_PROBLEM TO WORK ON:_ Give back exactly the first lines of the entries below, through the line with "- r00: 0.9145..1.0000".

Excerpts from a dataset:
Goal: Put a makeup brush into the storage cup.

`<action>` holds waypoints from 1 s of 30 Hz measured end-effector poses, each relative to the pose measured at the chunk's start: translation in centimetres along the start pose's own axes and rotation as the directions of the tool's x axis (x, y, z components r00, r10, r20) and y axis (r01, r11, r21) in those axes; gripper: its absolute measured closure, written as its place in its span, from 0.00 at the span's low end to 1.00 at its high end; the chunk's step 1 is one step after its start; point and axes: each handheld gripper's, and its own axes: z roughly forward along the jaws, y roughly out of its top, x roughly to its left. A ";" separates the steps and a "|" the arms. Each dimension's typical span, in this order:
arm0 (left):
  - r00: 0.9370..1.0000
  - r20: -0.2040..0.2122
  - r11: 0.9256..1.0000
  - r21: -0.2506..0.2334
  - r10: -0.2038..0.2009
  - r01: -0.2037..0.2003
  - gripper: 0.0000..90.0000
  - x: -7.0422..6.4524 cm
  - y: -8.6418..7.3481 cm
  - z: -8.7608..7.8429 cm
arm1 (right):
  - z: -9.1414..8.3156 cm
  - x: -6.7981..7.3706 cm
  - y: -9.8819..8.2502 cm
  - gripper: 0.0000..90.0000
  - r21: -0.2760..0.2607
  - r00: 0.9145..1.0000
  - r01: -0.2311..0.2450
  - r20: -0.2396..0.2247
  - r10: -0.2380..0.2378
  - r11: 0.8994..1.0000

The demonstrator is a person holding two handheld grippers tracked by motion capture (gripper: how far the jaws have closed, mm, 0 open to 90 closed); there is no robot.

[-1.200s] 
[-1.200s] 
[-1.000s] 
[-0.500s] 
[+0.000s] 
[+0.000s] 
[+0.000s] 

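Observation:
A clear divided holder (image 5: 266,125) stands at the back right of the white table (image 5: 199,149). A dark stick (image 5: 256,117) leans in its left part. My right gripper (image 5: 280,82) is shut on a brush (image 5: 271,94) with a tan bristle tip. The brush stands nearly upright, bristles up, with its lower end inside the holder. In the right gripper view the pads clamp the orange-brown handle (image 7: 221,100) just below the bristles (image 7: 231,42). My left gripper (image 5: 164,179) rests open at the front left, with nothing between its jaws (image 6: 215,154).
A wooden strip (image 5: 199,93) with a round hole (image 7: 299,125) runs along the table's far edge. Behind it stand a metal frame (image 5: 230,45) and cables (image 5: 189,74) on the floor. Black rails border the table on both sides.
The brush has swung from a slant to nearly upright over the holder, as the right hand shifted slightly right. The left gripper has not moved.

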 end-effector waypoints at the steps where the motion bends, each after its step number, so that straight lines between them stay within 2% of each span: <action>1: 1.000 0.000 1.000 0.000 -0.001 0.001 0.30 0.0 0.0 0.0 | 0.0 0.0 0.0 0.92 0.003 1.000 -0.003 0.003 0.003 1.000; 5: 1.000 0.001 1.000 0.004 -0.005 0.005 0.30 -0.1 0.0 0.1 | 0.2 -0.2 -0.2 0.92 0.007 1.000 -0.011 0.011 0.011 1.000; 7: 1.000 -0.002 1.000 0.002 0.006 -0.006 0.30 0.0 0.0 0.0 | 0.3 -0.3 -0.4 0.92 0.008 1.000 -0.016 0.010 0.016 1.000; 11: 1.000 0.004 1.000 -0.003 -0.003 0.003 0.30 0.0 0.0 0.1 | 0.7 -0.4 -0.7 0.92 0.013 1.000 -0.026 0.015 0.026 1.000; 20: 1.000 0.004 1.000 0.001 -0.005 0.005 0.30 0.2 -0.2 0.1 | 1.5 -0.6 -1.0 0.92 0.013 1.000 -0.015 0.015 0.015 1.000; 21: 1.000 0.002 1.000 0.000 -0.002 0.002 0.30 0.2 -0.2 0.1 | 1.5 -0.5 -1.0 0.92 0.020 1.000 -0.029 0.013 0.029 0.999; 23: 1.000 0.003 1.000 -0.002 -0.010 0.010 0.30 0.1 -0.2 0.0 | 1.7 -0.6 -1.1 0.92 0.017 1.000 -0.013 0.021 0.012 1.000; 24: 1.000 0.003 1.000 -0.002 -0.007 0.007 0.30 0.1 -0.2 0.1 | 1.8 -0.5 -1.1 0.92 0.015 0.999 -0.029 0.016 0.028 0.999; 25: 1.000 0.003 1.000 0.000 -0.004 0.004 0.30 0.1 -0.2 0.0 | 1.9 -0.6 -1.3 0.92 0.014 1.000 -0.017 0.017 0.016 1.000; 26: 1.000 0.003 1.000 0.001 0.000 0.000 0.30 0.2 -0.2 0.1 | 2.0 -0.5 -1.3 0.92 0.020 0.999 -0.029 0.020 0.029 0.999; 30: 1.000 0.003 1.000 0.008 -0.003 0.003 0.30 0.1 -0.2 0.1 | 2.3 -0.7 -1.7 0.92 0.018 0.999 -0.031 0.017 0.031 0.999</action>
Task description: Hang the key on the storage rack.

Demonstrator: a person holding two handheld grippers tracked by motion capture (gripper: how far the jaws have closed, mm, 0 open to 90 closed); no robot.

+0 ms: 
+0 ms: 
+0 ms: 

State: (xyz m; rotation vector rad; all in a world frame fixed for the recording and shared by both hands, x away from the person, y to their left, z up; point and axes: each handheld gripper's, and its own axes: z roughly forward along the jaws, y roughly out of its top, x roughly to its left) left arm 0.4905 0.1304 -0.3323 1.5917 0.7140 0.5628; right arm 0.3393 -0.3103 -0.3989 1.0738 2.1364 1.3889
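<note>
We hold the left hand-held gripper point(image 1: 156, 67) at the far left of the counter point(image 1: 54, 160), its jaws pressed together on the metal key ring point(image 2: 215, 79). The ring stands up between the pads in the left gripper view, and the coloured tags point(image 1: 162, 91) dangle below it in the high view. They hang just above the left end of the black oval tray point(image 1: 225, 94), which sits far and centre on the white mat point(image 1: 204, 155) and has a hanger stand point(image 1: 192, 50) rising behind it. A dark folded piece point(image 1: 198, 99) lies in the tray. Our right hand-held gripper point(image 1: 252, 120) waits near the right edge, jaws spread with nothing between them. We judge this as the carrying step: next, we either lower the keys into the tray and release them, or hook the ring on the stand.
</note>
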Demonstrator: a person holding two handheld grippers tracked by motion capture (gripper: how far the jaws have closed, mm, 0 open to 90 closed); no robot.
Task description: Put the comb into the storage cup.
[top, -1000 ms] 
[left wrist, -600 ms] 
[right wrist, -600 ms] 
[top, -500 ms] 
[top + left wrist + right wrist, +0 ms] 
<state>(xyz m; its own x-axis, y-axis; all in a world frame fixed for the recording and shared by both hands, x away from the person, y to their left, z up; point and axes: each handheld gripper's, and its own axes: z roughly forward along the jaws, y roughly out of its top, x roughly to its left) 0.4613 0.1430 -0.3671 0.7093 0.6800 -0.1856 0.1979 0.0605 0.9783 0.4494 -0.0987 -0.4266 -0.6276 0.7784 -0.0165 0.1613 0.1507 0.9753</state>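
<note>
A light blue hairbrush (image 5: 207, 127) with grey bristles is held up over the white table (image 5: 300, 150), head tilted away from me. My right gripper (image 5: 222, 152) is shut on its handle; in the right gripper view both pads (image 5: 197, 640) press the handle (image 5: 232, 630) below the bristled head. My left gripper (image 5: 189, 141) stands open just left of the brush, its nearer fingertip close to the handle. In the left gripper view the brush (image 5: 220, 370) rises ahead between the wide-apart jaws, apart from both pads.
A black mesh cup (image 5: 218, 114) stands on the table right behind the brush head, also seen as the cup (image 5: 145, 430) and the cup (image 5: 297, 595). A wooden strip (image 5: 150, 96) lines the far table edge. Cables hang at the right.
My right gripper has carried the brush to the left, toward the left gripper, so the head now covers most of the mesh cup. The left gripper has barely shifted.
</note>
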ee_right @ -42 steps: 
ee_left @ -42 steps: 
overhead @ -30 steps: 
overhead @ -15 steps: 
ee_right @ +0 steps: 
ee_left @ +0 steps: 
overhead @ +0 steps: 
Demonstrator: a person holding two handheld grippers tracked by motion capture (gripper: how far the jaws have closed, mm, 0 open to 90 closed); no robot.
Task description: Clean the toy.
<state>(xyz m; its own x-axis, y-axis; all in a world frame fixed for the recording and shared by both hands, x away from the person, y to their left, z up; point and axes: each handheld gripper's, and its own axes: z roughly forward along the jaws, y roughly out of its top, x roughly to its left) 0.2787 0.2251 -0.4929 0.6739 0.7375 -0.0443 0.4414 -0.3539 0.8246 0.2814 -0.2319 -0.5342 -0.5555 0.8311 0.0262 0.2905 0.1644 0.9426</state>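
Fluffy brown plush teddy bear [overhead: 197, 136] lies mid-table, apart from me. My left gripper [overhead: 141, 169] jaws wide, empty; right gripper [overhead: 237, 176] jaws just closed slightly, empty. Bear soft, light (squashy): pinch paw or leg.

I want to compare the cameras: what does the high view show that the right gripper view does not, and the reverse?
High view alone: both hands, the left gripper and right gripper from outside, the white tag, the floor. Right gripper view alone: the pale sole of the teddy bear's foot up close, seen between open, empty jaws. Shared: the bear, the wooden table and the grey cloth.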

_SOLUTION TO THIS EXERCISE:_
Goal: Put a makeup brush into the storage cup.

`<action>` holds waypoints from 1 s of 30 Hz measured end-effector poses, each relative to the pose measured at the chunk's start: translation in centimetres along the start pose's own axes and rotation as the directions of the tool's x axis (x, y, z components r00, r10, r20) and y axis (r01, r11, r21) in those axes; gripper: its absolute measured closure, written as its place in its span, from 0.00 at the span's low end to 1.00 at its high end; the chunk's step 1 is one step after its start; point and axes: each handheld gripper's, and its own axes: z roughly forward along the jaws, y roughly out of its top, x roughly to its left. A ";" separates the steps and a "|" the arms. Each dimension's typical span, in this order:
arm0 (left):
  - r00: 0.9370..1.0000
  - r20: -0.2040..0.2122
  - r11: 0.9256..1.0000
  - r21: -0.2506..0.2334
  - r10: -0.2038..0.2009
  - r01: -0.2037..0.2003
  - gripper: 0.0000..90.0000
  - x: -7.0422..6.4524 cm
  - y: -8.6418..7.3481 cm
  - z: -8.7608..7.8429 cm
arm1 (right):
  - z: -9.1414..8.3156 cm
  - x: -6.7981..7.3706 cm
  - y: -9.8819..8.2502 cm
  - gripper: 0.0000..90.0000
  - r21: -0.2760..0.2607
  - r00: 0.9145..1.0000

No more output will be given for this exercise.